Build errors - Visual Studio 2019

[x3419]

Hi, I've been trying to build your project for a few days to no avail. I've configured the project to build a x64 .NET 4.6 assembly

Error:

Severity Code Description Project File Line Suppression State Error CS0006 Metadata file 'C:\Users\\CobaltStrikeScan\CobaltStrikeConfigParser\bin\Debug\CobaltStrikeConfigParser.dll' could not be found ConsoleUI C:\Users\\CobaltStrikeScan\ConsoleUI\CSC 1 Active

Error CS0006 Metadata file 'C:\Users\\CobaltStrikeScan\GetInjectedThreads\bin\Debug\GetInjectedThreads.dll' could not be found ConsoleUI C:\Users\\CobaltStrikeScan\ConsoleUI\CSC 1 Active

Error This project references NuGet package(s) that are missing on this computer. Use NuGet Package Restore to download them. For more information, see http://go.microsoft.com/fwlink/?LinkID=322105. The missing file is packages\Microsoft.O365.Security.Native.libyara.NET.4.0.2\build\net46\Microsoft.O365.Security.Native.libyara.NET.props. CobaltStrikeConfigParser C:\Users\\CobaltStrikeScan\CobaltStrikeConfigParser\CobaltStrikeConfigParser.csproj 93

I've tried building CobaltStrikeConfigParser/GetInjectedThreads first before building the project, I've tried adding all the different versions of Microsoft.O365.Security.Native.libyara.NET via NuGet package manager, I've made sure that I cloned with the --recursive flag...nothing seems to work. This seems like a great project and I'd like to contribute

[Apr4h]

Hi, thanks so much for your interest in my project, and for raising this issue. I cloned the repo on a fresh Win10 machine to confirm the issue myself and also had trouble building.

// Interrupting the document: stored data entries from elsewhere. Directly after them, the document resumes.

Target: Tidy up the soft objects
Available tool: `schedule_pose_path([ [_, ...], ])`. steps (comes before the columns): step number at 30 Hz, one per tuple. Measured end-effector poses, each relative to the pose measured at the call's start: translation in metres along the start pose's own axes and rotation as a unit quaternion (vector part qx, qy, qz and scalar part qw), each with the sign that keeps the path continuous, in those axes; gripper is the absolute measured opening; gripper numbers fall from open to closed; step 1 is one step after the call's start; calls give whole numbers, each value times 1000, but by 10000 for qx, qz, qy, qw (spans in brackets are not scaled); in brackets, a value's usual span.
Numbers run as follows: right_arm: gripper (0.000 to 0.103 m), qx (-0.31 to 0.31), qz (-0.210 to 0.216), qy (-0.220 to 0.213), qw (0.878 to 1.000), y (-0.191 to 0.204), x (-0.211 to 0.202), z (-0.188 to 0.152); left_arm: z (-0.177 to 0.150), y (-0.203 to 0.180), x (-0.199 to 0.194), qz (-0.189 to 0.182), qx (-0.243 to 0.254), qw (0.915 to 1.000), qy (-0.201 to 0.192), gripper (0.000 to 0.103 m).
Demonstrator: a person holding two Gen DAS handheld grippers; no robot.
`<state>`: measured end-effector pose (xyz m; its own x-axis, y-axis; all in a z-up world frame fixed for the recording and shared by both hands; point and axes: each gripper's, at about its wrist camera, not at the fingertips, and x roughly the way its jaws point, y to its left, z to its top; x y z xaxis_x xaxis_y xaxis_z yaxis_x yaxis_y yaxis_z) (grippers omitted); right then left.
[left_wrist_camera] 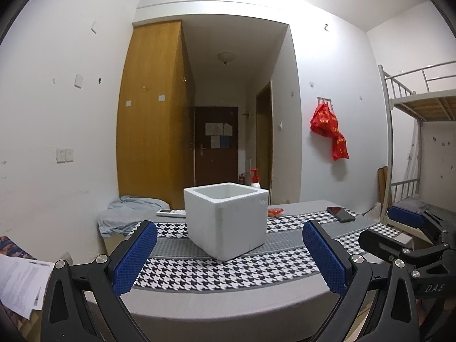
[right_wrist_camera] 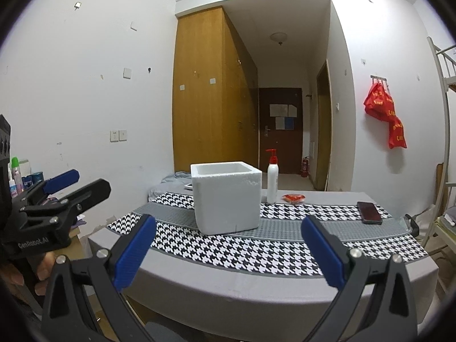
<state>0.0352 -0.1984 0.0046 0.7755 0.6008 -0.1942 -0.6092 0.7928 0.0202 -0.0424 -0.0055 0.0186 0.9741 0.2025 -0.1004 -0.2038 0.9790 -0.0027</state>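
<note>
A white foam box [left_wrist_camera: 226, 221] stands open-topped on the houndstooth cloth of the table [left_wrist_camera: 228, 305]; it also shows in the right wrist view [right_wrist_camera: 226, 199]. A small red soft packet [left_wrist_camera: 275, 212] lies behind the box, also visible in the right wrist view [right_wrist_camera: 293, 198]. My left gripper [left_wrist_camera: 228, 253] is open and empty, short of the box at the table's near edge. My right gripper [right_wrist_camera: 228, 248] is open and empty, also short of the box. Each gripper shows in the other's view, the right one [left_wrist_camera: 399, 228] and the left one [right_wrist_camera: 77, 183].
A white pump bottle with red top [right_wrist_camera: 272, 179] stands right of the box. A dark phone [right_wrist_camera: 369, 212] lies on the cloth at right. A blue-grey cloth [left_wrist_camera: 125, 213] lies heaped beyond the table's far left. A bunk bed [left_wrist_camera: 421, 105] stands at right.
</note>
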Motion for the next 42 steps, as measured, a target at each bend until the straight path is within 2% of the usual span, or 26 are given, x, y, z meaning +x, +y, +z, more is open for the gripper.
schedule_pose_path([
  [10,103,-81,21,153,9998,9,-2,-15,-12,-1,-5,-139,-10,9999,12,102],
  [23,103,-53,-9,243,9997,9,-1,-17,-16,-4,1,-180,-2,9997,190,102],
  [42,103,-16,-23,234,9997,7,0,-16,-16,-2,-3,-208,-7,9997,154,102],
])
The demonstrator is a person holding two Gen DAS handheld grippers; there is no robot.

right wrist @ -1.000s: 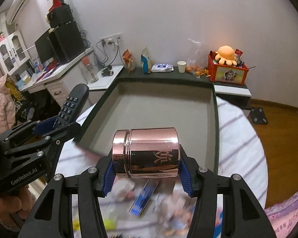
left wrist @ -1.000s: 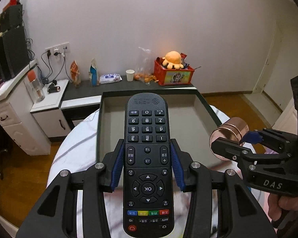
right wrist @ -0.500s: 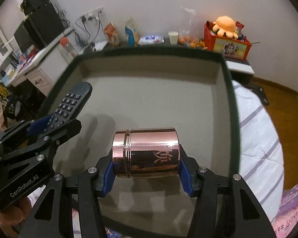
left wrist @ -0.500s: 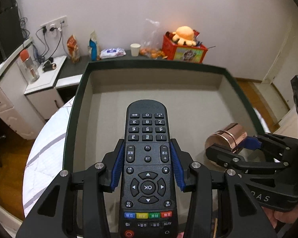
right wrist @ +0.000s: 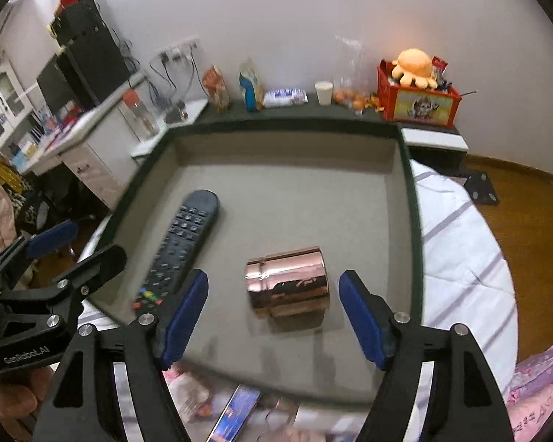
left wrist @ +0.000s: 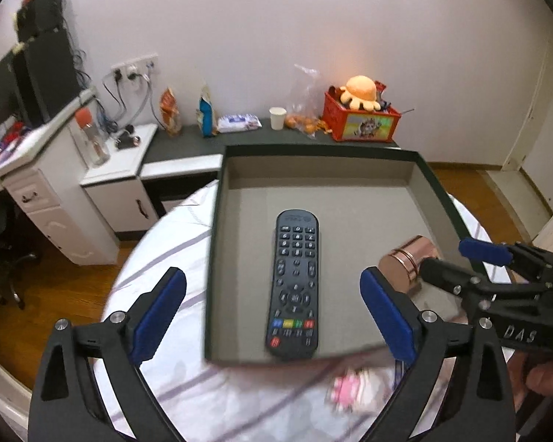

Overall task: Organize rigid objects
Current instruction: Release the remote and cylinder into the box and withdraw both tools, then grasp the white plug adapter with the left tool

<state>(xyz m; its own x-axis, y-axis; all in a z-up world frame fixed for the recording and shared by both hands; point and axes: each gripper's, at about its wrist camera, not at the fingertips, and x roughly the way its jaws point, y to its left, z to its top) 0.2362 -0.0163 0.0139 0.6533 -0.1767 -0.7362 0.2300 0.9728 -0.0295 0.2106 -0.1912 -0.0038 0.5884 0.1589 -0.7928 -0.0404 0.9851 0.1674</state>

I've included the the Nuget packages for each of the projects in the repository as of 8cc77c2f6f0c1b815483a13b4182a6d86e42c34b which seems to have fixed the issue, at least on my end.

I've also updated README.md with build instructions, as the CobaltStrikeConfigParser and GetInjectedThreads projects need to be built (with x64 Platform set) before ConsoleUI for Costura.Fody to properly embed all resources in a single assembly.

Hopefully, you should now be able to clone the repo, set Platform to x64, and build successfully. Please let me know if you're still having issues. If you're now able to build successfully, please feel free to close this issue :)

[x3419]

Hi, thanks so much for the quick response. I've tried cloning again in a fresh win10 vm and unfortunately I'm still having issues building. If I load the solution and try to only build CobaltStrikeConfigParser, I receive the following errors.

I think the problem might be a conflict or something with the libyara library. If you look under References in that screenshot you can see that the project is referencing both libyara.NET and Microsoft.O365.Security.Native.libyara.NET which may be different libraries? Not sure. I'm not familiar with Costura and the build process but I love the idea of making this portable.

[Apr4h]

As now-mentioned in the readme, you should just need to change your active platform, as libyaraNET is x64 only. In the top of your screenshot, where you have "Debug | Any CPU" - change "Any CPU to x64 and I believe you should be good to go!

If you don't currently have an x64 solution platform, you can create one by clicking Build -> Configuration Manager -> Platform (dropdown) -> New - and selecting x64.

[x3419]

You're the man! Thank you so much, it's building successfully now. I'll close this issue.